TASK STATEMENT:
Each line below should be restated word for word.

Recorded data:
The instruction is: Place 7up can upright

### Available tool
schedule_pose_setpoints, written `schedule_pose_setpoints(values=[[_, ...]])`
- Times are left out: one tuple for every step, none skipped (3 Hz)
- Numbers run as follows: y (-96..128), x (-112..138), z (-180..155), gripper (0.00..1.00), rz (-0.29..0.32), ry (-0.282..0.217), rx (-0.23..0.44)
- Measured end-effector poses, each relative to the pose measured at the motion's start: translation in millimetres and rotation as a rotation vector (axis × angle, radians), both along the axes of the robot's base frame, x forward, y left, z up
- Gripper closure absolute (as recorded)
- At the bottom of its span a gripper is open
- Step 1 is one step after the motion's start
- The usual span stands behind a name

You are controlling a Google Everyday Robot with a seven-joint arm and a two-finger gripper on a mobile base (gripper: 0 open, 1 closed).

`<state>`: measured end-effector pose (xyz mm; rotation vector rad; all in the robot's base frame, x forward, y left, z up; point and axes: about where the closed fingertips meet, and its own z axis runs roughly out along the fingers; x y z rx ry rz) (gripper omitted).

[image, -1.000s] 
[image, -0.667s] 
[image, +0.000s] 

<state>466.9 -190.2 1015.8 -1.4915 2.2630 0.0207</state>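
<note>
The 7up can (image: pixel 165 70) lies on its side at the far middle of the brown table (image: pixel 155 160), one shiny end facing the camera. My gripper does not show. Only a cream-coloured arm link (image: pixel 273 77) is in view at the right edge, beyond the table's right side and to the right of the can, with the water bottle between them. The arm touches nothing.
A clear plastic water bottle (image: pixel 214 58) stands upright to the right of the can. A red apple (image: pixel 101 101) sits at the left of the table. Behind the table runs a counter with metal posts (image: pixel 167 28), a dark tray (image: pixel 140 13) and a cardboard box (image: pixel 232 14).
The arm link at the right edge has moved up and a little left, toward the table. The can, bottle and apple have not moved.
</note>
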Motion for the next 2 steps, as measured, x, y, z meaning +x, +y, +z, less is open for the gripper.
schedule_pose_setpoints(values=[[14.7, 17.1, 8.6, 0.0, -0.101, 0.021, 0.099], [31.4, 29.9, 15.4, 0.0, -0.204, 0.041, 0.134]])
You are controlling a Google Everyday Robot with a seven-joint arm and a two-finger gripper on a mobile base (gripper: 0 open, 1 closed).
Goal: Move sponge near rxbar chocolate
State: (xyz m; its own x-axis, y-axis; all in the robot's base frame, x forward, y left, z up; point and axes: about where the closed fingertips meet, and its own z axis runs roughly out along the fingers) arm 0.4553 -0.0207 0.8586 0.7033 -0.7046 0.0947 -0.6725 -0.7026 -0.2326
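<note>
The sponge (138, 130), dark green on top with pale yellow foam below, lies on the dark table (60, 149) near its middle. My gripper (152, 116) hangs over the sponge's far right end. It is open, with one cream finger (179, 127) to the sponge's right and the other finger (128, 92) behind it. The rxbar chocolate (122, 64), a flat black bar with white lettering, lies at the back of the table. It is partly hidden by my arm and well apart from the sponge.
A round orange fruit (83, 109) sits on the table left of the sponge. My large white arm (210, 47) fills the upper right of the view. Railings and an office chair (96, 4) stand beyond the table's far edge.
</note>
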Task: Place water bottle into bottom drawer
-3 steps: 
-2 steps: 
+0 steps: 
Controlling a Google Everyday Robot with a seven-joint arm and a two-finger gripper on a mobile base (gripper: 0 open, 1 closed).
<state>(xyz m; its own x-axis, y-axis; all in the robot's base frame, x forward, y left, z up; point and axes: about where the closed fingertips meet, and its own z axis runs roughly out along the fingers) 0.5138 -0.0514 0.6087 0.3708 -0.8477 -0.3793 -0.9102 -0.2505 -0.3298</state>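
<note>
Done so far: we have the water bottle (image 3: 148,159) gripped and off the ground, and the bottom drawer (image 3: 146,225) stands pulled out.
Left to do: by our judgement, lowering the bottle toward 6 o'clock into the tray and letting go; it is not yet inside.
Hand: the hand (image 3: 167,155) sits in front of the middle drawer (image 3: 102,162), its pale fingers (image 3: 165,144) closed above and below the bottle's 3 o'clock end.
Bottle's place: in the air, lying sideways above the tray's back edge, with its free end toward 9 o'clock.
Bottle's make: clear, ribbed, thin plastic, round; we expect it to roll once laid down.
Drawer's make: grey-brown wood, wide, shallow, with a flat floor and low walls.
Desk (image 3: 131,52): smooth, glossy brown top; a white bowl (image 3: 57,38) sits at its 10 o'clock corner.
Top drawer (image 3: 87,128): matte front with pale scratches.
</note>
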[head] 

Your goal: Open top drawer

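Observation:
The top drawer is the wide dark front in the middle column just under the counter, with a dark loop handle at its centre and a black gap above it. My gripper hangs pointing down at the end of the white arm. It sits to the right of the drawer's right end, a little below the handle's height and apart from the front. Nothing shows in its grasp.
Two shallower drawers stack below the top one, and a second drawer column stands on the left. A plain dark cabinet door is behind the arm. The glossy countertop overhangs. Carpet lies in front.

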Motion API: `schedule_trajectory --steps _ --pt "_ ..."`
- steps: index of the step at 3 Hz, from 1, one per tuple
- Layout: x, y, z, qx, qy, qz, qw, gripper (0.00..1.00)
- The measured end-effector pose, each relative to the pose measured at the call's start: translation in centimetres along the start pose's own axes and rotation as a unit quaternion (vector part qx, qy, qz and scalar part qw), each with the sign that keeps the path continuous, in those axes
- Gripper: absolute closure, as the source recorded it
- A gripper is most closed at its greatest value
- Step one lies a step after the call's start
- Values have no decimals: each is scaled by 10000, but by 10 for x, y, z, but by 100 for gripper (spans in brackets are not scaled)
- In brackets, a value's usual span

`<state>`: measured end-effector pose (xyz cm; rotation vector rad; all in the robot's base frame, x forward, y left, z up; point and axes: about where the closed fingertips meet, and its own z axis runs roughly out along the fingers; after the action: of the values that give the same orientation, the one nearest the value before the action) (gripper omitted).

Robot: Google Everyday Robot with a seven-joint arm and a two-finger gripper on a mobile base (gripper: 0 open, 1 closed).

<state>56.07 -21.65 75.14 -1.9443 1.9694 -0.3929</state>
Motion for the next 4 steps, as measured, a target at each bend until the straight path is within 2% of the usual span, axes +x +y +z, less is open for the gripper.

EXERCISE RESULT:
The instruction is: Place 7up can upright

### Available tool
schedule_pose_setpoints, written `schedule_pose_setpoints(values=[[_, ...]])`
- Times are left out: one tuple for every step, none skipped (3 Hz)
- Numbers run as follows: y (-96..128), x (-112..138), z (-180..155), gripper (0.00..1.00), rz (-0.29..0.32), ry (-0.282..0.217), rx (-0.23..0.44)
- Measured end-effector poses, each relative to the pose measured at the motion's start: translation in millimetres and rotation as a rotation vector (axis × angle, radians), both along the axes of the robot's base frame, x forward, y left, z up
- Gripper closure absolute (as recorded)
- At the bottom of its span a gripper is open
- Step 1 is one step after the motion's start
- The usual span stands behind a name

You are controlling a Google Everyday Robot with a seven-joint arm and a two-finger gripper on a mobile base (gripper: 0 open, 1 closed).

`<state>`: measured end-effector pose (xyz mm; rotation vector rad; all in the robot's base frame, x forward, y left, z up; point and axes: about where the closed fingertips meet, and its own z axis runs roughly out along the fingers; x y z rx ry rz) (gripper omitted).

[image, -1.000s] 
[image, -0.667s] 
[image, +0.000s] 

<state>466.9 -190.2 1015.8 -1.4915 2.2630 0.0207</state>
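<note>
The 7up can (image: pixel 165 70) lies on its side at the far middle of the brown table (image: pixel 155 160), one shiny end facing the camera. My gripper does not show. Only a cream-coloured arm link (image: pixel 273 77) is in view at the right edge, beyond the table's right side and to the right of the can, with the water bottle between them. The arm touches nothing.
A clear plastic water bottle (image: pixel 214 58) stands upright to the right of the can. A red apple (image: pixel 101 101) sits at the left of the table. Behind the table runs a counter with metal posts (image: pixel 167 28), a dark tray (image: pixel 140 13) and a cardboard box (image: pixel 232 14).
The arm link at the right edge has moved up and a little left, toward the table. The can, bottle and apple have not moved.
</note>
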Motion for the next 2 steps, as measured, x, y, z meaning +x, +y, +z, less is open for the gripper.
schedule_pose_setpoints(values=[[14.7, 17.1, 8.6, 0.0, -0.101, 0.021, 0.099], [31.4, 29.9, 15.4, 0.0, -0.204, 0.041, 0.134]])
You are controlling a Google Everyday Robot with a seven-joint arm and a two-finger gripper on a mobile base (gripper: 0 open, 1 closed).
Goal: Move sponge near rxbar chocolate
State: (xyz m; its own x-axis, y-axis; all in the robot's base frame, x forward, y left, z up; point and axes: about where the closed fingertips meet, and its own z axis runs roughly out along the fingers) arm 0.4553 -0.0207 0.8586 0.7033 -0.7046 0.0947 -0.6725 -0.7026 -0.2326
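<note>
The sponge (138, 130), dark green on top with pale yellow foam below, lies on the dark table (60, 149) near its middle. My gripper (152, 116) hangs over the sponge's far right end. It is open, with one cream finger (179, 127) to the sponge's right and the other finger (128, 92) behind it. The rxbar chocolate (122, 64), a flat black bar with white lettering, lies at the back of the table. It is partly hidden by my arm and well apart from the sponge.
A round orange fruit (83, 109) sits on the table left of the sponge. My large white arm (210, 47) fills the upper right of the view. Railings and an office chair (96, 4) stand beyond the table's far edge.
</note>
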Task: Place water bottle into bottom drawer
-3 steps: 
-2 steps: 
+0 steps: 
Controlling a Google Everyday Robot with a seven-joint arm and a two-finger gripper on a mobile base (gripper: 0 open, 1 closed).
<state>(xyz m; its own x-axis, y-axis; all in the robot's base frame, x forward, y left, z up; point and axes: about where the closed fingertips meet, and its own z axis runs roughly out along the fingers) 0.5138 -0.0514 0.6087 0.3708 -0.8477 -0.3793 -0.9102 -0.2505 -0.3298</state>
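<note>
Done so far: we have the water bottle (image 3: 148,159) gripped and off the ground, and the bottom drawer (image 3: 146,225) stands pulled out.
Left to do: by our judgement, lowering the bottle toward 6 o'clock into the tray and letting go; it is not yet inside.
Hand: the hand (image 3: 167,155) sits in front of the middle drawer (image 3: 102,162), its pale fingers (image 3: 165,144) closed above and below the bottle's 3 o'clock end.
Bottle's place: in the air, lying sideways above the tray's back edge, with its free end toward 9 o'clock.
Bottle's make: clear, ribbed, thin plastic, round; we expect it to roll once laid down.
Drawer's make: grey-brown wood, wide, shallow, with a flat floor and low walls.
Desk (image 3: 131,52): smooth, glossy brown top; a white bowl (image 3: 57,38) sits at its 10 o'clock corner.
Top drawer (image 3: 87,128): matte front with pale scratches.
</note>
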[head] 

Your goal: Open top drawer

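Observation:
The top drawer is the wide dark front in the middle column just under the counter, with a dark loop handle at its centre and a black gap above it. My gripper hangs pointing down at the end of the white arm. It sits to the right of the drawer's right end, a little below the handle's height and apart from the front. Nothing shows in its grasp.
Two shallower drawers stack below the top one, and a second drawer column stands on the left. A plain dark cabinet door is behind the arm. The glossy countertop overhangs. Carpet lies in front.
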
Motion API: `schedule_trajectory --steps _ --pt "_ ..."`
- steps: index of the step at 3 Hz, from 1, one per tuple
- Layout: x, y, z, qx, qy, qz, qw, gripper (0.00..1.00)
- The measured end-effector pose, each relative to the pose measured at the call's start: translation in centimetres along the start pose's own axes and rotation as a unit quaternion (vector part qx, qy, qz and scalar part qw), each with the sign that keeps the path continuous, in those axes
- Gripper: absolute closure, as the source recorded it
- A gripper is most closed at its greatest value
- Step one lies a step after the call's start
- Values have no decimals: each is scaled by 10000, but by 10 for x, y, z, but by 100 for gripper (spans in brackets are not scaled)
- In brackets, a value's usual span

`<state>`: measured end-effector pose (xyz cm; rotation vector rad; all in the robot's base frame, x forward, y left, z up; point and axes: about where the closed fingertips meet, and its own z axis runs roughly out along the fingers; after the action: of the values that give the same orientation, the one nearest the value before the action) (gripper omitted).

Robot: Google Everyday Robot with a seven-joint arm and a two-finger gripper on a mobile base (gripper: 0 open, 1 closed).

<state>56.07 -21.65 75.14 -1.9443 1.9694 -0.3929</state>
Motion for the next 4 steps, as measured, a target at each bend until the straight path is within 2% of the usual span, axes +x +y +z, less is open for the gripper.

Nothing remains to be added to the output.